Через некоторое время Сигрюн и Эйрик возвращаются ко мне.

— Давайте где-нибудь сядем, — предлагает Сигрюн.

Я киваю. Она внимательно за мной наблюдает.

— Почему вы забрались так далеко на Север? — спрашиваю я, верный своей привычке. Я предпочитаю говорить не о себе.

— Я там познакомилась с Эйриком. На практике в Киркенесе.

— Ничего удивительного, — вмешивается в разговор Эйрик. — Я родом из Сванвика.

— И вы живете?..

— В Пасвикдален, — отвечает он.

— На границе с Советами, — добавляет Сигрюн.
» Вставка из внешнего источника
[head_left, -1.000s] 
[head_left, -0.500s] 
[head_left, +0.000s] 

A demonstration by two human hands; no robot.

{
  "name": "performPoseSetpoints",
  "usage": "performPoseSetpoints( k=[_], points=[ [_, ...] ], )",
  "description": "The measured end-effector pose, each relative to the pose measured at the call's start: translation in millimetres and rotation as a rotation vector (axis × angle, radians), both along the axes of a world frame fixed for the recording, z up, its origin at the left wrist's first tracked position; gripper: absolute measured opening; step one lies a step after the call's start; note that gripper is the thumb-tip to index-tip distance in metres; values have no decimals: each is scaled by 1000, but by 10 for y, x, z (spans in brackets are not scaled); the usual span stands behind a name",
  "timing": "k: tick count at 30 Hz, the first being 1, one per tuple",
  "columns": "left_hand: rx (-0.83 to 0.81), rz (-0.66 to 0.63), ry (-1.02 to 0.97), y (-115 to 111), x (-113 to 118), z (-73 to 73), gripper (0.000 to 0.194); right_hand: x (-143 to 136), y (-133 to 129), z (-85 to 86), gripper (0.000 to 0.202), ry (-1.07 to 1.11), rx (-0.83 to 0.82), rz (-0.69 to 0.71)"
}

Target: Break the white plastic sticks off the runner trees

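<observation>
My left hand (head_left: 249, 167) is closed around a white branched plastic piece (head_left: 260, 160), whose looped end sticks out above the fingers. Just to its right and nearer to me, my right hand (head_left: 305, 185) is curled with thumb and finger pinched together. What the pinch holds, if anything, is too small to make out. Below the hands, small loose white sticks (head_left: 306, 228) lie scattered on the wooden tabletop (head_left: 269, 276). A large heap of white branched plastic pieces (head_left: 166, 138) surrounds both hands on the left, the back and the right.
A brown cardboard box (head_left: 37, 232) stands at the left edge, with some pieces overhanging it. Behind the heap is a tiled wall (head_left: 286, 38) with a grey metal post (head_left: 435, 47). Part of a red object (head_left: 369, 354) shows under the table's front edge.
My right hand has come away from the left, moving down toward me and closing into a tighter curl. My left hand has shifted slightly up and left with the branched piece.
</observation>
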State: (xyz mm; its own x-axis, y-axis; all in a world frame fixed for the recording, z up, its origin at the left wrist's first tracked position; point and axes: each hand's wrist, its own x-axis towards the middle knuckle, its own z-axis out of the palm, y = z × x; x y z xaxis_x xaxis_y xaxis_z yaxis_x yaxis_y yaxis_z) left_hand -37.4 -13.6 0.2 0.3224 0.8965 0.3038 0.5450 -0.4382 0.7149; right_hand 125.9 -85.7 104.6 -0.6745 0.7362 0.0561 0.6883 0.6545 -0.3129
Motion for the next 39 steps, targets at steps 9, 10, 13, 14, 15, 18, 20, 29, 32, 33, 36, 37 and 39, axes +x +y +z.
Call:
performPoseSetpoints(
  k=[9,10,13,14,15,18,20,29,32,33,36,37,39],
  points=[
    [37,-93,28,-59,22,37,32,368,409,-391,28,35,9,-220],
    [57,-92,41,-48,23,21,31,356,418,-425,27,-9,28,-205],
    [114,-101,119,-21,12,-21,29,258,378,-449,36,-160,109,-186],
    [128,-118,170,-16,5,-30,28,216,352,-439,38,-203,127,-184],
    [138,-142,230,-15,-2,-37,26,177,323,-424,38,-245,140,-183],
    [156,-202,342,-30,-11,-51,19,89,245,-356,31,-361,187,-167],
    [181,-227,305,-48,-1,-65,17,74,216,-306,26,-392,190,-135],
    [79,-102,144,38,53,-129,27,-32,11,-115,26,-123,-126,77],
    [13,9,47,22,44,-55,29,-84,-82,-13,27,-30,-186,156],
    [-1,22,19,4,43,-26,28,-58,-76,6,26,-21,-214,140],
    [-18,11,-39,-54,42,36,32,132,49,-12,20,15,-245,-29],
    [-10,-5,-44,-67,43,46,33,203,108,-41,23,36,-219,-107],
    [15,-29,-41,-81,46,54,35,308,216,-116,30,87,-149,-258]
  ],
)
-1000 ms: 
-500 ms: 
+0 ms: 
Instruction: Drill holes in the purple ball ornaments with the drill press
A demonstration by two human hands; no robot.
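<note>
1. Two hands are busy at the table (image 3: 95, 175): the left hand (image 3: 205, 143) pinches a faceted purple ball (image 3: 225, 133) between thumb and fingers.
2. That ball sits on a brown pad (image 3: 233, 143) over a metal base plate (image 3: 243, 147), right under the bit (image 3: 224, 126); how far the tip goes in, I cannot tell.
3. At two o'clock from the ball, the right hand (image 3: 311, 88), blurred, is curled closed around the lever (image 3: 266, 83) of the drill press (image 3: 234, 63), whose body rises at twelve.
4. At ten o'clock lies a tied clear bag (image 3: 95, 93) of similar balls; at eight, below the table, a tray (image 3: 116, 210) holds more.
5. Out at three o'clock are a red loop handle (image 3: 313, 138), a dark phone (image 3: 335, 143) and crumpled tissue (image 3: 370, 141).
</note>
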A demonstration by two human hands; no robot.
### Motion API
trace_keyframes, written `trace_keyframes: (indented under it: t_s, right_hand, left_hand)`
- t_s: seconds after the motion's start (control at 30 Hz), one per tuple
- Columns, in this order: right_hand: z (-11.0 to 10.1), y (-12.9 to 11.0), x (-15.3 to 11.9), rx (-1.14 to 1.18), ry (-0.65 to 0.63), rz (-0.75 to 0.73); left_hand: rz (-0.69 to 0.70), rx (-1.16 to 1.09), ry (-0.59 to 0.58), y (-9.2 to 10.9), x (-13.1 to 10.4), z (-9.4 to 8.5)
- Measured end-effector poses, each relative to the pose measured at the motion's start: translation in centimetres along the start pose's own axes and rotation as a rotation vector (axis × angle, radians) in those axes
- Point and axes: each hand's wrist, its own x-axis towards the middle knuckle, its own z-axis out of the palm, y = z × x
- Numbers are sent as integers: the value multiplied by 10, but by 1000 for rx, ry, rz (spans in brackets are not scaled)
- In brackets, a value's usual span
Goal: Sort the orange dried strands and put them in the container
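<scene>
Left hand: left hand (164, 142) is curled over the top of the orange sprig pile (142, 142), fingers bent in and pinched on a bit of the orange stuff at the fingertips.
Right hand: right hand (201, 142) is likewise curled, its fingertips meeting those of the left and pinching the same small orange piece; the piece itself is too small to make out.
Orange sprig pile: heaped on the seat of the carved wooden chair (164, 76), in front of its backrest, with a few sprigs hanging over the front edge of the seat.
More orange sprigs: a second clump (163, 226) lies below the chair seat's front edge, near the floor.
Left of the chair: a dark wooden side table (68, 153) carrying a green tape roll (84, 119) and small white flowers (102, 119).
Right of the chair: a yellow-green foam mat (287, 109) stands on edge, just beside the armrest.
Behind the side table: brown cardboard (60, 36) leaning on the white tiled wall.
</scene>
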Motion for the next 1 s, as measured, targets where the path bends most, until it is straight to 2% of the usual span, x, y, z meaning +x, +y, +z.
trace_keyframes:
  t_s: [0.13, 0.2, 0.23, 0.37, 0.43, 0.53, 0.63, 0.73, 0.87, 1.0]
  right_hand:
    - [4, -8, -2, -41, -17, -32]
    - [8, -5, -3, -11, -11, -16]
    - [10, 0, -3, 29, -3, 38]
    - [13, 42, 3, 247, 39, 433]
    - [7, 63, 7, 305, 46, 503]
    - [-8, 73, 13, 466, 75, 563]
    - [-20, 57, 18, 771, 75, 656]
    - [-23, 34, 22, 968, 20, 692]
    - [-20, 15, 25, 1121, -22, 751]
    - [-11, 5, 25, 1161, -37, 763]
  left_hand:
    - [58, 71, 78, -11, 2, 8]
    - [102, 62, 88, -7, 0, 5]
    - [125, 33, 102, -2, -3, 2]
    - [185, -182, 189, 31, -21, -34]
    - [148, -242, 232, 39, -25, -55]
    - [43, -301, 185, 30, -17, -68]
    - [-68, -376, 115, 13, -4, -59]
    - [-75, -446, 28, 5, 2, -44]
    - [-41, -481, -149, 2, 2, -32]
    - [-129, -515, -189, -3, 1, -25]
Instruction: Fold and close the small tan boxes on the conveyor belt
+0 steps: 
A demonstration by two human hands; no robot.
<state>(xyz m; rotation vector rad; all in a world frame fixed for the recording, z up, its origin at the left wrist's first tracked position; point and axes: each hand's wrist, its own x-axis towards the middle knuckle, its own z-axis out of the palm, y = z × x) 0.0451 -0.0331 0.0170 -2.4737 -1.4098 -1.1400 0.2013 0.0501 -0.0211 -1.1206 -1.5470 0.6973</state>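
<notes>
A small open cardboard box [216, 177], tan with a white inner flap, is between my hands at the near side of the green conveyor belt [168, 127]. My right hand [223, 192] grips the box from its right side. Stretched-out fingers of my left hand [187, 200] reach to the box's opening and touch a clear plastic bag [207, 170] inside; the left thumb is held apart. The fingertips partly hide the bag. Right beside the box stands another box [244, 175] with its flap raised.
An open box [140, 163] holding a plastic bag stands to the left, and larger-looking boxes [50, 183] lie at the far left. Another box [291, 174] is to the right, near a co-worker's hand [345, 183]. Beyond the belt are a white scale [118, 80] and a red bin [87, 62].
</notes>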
Я киваю. Какой-то бессмысленный разговор. Но через секунду ее взгляд словно открывается мне. Словно я проникаю в самую глубину ее отчаяния.

— Ты должен когда-нибудь к нам приехать, — говорит Эйрик Кьёсен. — Тебе это было бы полезно. Поохотились бы на куропаток. Поискали бы следы медведя. Съездили бы в Лапландию. Поискали бы старые золотые копи. Половили бы лосося. Ты бы дал концерт для молодежи — ей там у нас не хватает впечатлений. Они бы запомнили твой концерт на всю жизнь.

— Тебе надо отдохнуть, — говорит Сигрюн. — О тебе кто-нибудь позаботится в эти дни?

Мне хочется все ей рассказать.

— У меня много друзей, — говорю я. — Спасибо вам за внимание.